The Terminology of XGW

The clean break of XGW from GMW has is amazing. Not only does it represent the greatest advance since the first descriptions of 5GW, it’s simply liberating to no longer carry the water for thsoe more interested in Idealism than in advancing our understanding of war.

Today, I’ve come across a number of thought-provoking articles in Arms and Influence, Castle Arg, Dreaming 5GW, Simulated Laughter, and Soob. They made me think of XGW in terms of the words we use. In particular, two suggestions came to me.

1. The Term “Generation” Must Be Abandoned.

Just as the abandonment of GMW (The Generations of Modern War) is a critical step in the evolution of XGW theory, the abandonment of “Generation” is the next step. Consider the many criticisms of “4GW” available on the web. Previously, proponents of XGW had to argue against these criticism, and assert that the critics did not really understand 4GW. Now, proponents can agree with the criticism, generalize them to criticism of GMW, and present XGW as an alternative.

I propose Grade, thus making XGW X Grade War Theory. The first four definitions of “grade” are:

# A stage or degree in a process.
# A position in a scale of size, quality, or intensity: a poor grade of lumber.
# An accepted level or standard.
# A set of persons or things all falling in the same specified limits; a class.

These fits how G is used in XGW theory.

Grade also has the benefit of not having the strict timeline implications of “generation” while not doing away entirely with the parts of the timeline of XGW that make sense.

This leaves open the question of whether Roman or Arabic numerals should be use. That is, whether “4th Grade War,” “Grade 4 War,” “IVth Grade War,” or “Grade IV War” is clearer as to what it implies.

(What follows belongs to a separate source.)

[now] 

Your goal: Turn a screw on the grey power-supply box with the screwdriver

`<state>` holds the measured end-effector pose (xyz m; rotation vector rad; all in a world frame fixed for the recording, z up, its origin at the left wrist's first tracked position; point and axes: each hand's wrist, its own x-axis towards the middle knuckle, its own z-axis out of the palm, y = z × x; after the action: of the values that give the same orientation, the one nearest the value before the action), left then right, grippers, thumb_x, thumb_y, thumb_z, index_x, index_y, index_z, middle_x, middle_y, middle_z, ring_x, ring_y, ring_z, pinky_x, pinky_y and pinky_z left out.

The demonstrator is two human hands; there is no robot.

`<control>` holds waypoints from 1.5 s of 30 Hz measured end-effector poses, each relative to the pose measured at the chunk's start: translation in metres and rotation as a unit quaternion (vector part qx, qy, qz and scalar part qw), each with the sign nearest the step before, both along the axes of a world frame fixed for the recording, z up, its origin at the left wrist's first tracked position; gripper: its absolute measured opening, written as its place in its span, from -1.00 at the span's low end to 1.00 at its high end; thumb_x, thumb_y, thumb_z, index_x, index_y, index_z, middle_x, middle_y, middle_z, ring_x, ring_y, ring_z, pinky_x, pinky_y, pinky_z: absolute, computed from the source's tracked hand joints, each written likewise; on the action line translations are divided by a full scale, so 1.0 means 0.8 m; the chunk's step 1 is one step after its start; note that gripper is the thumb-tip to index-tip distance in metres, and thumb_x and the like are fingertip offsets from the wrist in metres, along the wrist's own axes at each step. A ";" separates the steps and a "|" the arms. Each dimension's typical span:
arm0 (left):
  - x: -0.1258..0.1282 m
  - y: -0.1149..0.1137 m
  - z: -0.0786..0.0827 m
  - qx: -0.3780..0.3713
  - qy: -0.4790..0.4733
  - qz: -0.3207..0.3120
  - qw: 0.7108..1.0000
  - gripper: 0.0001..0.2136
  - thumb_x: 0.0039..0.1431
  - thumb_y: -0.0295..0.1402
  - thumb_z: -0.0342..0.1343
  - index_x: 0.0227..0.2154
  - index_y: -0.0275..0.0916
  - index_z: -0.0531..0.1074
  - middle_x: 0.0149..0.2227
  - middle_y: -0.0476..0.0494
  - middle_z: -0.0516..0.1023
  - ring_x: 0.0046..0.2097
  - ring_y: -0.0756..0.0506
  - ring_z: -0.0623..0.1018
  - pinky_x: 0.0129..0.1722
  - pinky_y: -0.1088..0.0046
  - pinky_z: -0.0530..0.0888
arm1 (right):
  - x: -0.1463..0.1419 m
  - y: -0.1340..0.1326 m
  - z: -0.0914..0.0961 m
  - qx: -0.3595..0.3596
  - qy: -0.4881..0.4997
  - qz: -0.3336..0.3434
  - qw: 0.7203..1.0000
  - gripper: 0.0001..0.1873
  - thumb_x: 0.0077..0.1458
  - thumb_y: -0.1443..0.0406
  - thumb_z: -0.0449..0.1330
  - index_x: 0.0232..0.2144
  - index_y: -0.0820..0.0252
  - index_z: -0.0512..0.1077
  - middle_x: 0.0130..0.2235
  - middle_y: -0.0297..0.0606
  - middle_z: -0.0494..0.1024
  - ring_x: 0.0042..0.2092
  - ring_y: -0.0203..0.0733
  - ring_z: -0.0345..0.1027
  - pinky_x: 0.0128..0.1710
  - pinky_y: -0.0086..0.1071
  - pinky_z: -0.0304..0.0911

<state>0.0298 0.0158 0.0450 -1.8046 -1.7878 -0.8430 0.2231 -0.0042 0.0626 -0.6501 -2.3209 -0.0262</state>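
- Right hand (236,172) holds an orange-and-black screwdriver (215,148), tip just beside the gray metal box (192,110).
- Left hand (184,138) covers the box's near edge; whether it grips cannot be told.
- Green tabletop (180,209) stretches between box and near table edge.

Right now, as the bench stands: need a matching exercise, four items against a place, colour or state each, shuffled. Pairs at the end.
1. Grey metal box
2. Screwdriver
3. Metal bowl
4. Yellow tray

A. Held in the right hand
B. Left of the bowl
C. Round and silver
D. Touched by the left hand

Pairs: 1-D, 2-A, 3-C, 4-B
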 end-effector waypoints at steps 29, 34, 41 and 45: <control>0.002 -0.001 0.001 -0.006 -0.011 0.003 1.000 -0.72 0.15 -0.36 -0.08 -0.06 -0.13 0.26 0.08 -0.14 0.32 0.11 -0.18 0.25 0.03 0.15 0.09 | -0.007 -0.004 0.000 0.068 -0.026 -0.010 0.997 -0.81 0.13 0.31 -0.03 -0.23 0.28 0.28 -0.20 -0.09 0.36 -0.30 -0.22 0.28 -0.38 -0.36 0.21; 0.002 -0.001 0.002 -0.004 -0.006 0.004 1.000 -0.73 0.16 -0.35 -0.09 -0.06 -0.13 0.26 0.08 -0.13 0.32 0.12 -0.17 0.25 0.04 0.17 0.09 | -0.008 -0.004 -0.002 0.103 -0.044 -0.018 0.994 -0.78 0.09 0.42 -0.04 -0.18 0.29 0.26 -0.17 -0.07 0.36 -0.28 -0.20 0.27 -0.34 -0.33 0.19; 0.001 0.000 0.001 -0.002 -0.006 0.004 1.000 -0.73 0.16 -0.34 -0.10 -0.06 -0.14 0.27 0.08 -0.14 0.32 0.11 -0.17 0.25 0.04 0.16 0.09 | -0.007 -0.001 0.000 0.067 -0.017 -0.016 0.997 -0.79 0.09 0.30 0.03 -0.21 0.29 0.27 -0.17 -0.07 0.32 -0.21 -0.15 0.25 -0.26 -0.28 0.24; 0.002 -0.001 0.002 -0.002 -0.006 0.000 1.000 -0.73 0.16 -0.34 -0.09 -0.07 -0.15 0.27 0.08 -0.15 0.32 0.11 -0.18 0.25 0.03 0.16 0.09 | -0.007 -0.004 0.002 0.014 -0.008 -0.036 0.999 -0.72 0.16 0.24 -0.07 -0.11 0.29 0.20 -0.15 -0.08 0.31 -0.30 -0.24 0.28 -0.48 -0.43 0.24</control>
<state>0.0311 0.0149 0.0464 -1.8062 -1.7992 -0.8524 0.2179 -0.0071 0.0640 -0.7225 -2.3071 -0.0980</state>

2. The “Stages of 4GW” Must Be Abandoned

4GWS1, 4GWS2, and 4GWS3 properly refer to only one form of 4GW, the Maoist model, and so exclude any form of 4GW that is not Maoist. Boyd’s PISRR-Loop is both more precise and more general. I’ve mapped the 3 Stages onto PISRR before, but that earlier work is limited. Instead of S1, we should clarify whether we are talking about Penetration anad Isolation. Instead of Stage 3, we should be precise if we meant Reorientation or Reharmonization, and so on.

3. In Conclusion

Consider one of the final actions in winning a 4GW. In GMW, this would properly be referred to as:

“The Third Stage of the 4th Generation of Modern War” (long form)
“4GWS3” (short form)

I propose instead:

???? (long form)
“4GW Reharmonization” (short form)

24 thoughts on “The Terminology of XGW”

  1. Sorry about that, Dan. My complaint really is pragmatic. Who cares if the guy at the pointy end makes his decisions based on an incomplete or lesser model so long as it works and is a good one? Of course, the pure academic in me sits with fork and knife to dig into this stuff. Yet, I have to remember that the whole point of this is to help guys at the pointy end. Good enough sometimes is.

  2. Grade also has the benefit of not having the strict timeline implications of “generation” while not doing away entirely with the parts of the timeline of XGW that make sense.

    I like the switch from “generation” to “grade”, as long as the temporal aspects are not jettisoned altogether.

    The problem of “generation” is really only one that frequently causes theorists and thinkers (i.e., every human) to stumble: the stopping on one definition as the only definition of that term. For instance, we can think of x+1G as being “generated” as a response to xG; we can think of it as being “generated” in response to the previous xG and by the newer prevailing conditions; but many people stumble because they are so used to using “generation” as a neat segment of an historical timeline.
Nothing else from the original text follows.